Selon lui, « les attaques décisives et précises ont redonné à l’action offensive aérienne sa juste place dans la conscience nationale ». Il a aussi mis en avant la capacité de l’IAF à combiner une architecture robuste de défense aérienne avec l’emploi offensif de missiles sol-air à longue portée, limitant ainsi les mouvements adverses et protégeant des infrastructures essentielles.

Le chef d’état-major a également salué l’efficacité des armes indigènes et intégrées qui ont infligé des frappes précises et dévastatrices en profondeur sur le territoire ennemi, validant la confiance accordée aux capacités nationales.

En réponse à l’attaque survenue le 22 avril à Pahalgam, l’Inde avait lancé, le 7 mai, l’opération Sindoor, mobilisant la puissance aérienne pour détruire plusieurs infrastructures terroristes dans les zones sous contrôle pakistanais. Ces frappes ont déclenché quatre jours d’intenses affrontements, qui ont pris fin avec l’accord de cesser les hostilités le 10 mai.

Air Chief Marshal Singh a également mis en lumière les progrès significatifs réalisés dans l’intégration rapide de nouveaux systèmes, armes et équipements au sein des plans opérationnels de l’IAF. « Je constate une culture accrue de responsabilisation, de sécurité et de sûreté chez nos aviateurs, ce qui se traduit par une réduction des incidents et accidents », a-t-il noté.

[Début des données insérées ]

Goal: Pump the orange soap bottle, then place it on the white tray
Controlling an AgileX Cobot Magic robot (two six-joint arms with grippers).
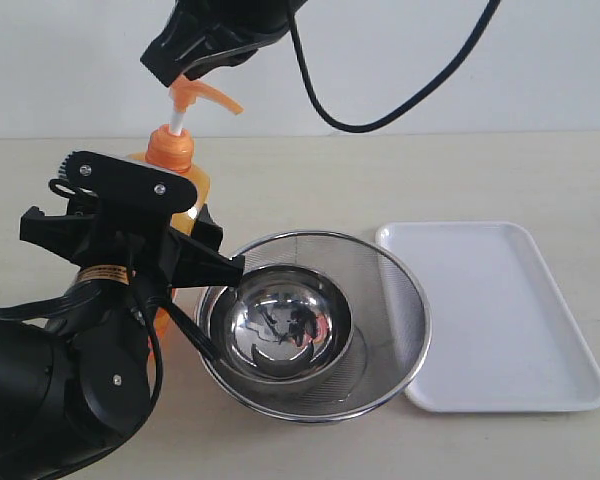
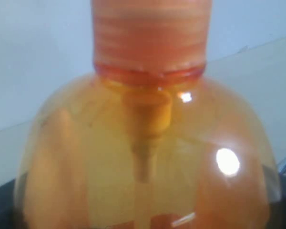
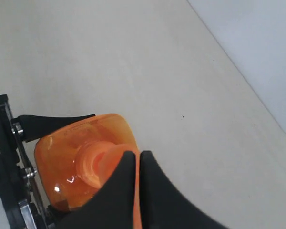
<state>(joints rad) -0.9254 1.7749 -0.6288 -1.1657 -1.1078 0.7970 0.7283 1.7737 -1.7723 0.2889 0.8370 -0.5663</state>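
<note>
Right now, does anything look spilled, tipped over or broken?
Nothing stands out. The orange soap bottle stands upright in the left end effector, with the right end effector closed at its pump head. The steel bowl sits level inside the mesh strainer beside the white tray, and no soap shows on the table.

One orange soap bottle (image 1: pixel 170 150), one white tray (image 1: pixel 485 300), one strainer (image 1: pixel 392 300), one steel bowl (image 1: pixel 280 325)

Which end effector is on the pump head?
The right end effector, up top, with fingers together on the pump head of the orange soap bottle. The left end effector instead clamps the bottle's body lower down.
</note>
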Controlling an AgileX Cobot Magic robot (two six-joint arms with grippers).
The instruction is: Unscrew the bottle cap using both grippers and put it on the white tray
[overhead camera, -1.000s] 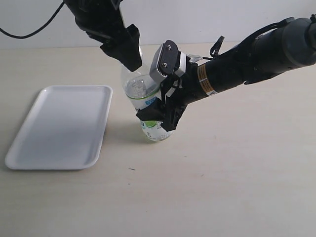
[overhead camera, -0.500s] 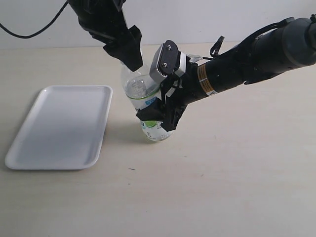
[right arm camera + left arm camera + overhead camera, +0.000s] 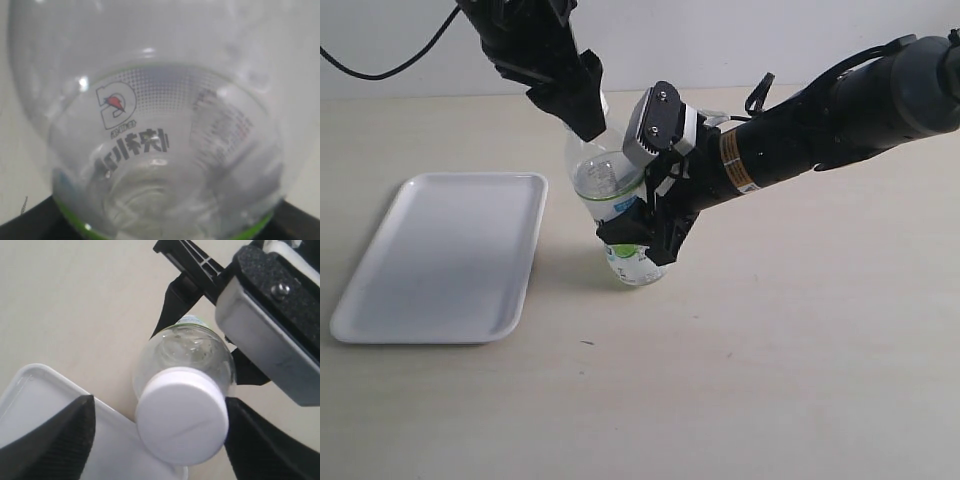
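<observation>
Looking through the left wrist view, I see the bottle cap (image 3: 182,415) sitting on the neck of the bottle (image 3: 185,347), between the two black fingers (image 3: 55,440) of the left tool (image 3: 159,407). That tool stands open around the cap: one finger is clearly apart from the rim, the other comes right up beside it, and I cannot tell whether it touches. The right tool (image 3: 645,235) is clamped on the bottle's lower half, over the label, with the bottle's base on the tabletop (image 3: 770,350). The white tray (image 3: 440,260) lies flat on the tabletop, near the bottle on the left arm's side and apart from it. From the exterior view I cannot see the cap at all, because the left tool comes down over the bottle's top and hides it; only the left wrist view shows the cap and the gaps at its sides. The exterior view gives me what the wrist cameras do not: the whole tray and both arms meeting at the bottle. The right wrist view is filled by the clear bottle wall, seen very close, with printed label marks showing through and that tool's black fingers only just in view.
</observation>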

« À tous les niveaux, les dirigeants montrent l’exemple en faisant preuve d’une vision exceptionnelle et d’empathie. Ils veillent à ce que chaque individu bénéficie d’une formation adéquate et reste motivé », a-t-il ajouté.

Le chef d’état-major a insisté sur la nécessité pour l’IAF de rester prête à faire face à toutes les éventualités, appelant à un « travail d’équipe efficace ». « Alors que nous célébrons nos succès, nous devons aussi préparer l’avenir par une planification innovante et pragmatique. Notre entraînement doit reposer sur le principe ‘s’entraîner comme on combat’, et demeurer honnête, rigoureux et pertinent face aux défis émergents », a-t-il insisté.

Il a aussi encouragé l’Armée de l’air à valoriser sa « force collective » et à « favoriser la synergie » non seulement au sein de la force, mais aussi avec les autres branches militaires. « La victoire passe par une coopération efficace. Nous devons tirer parti de notre force commune, promouvoir l’interopérabilité au sein de l’Armée de l’air et avec les autres services de défense pour atteindre les objectifs nationaux », a conclu Air Chief Marshal Singh.

Enfin, il a rappelé le rôle crucial de l’IAF lors des crises nationales, notamment pendant l’opération Sindhu, menée en juin, qui a permis d’évacuer des ressortissants indiens de zones de conflit en Iran et en Israël. « La compassion, la rapidité et la fiabilité dont l’Armée de l’air a fait preuve, souvent dans des conditions périlleuses, illustrent les plus hauts idéaux du service avant soi », a-t-il souligné.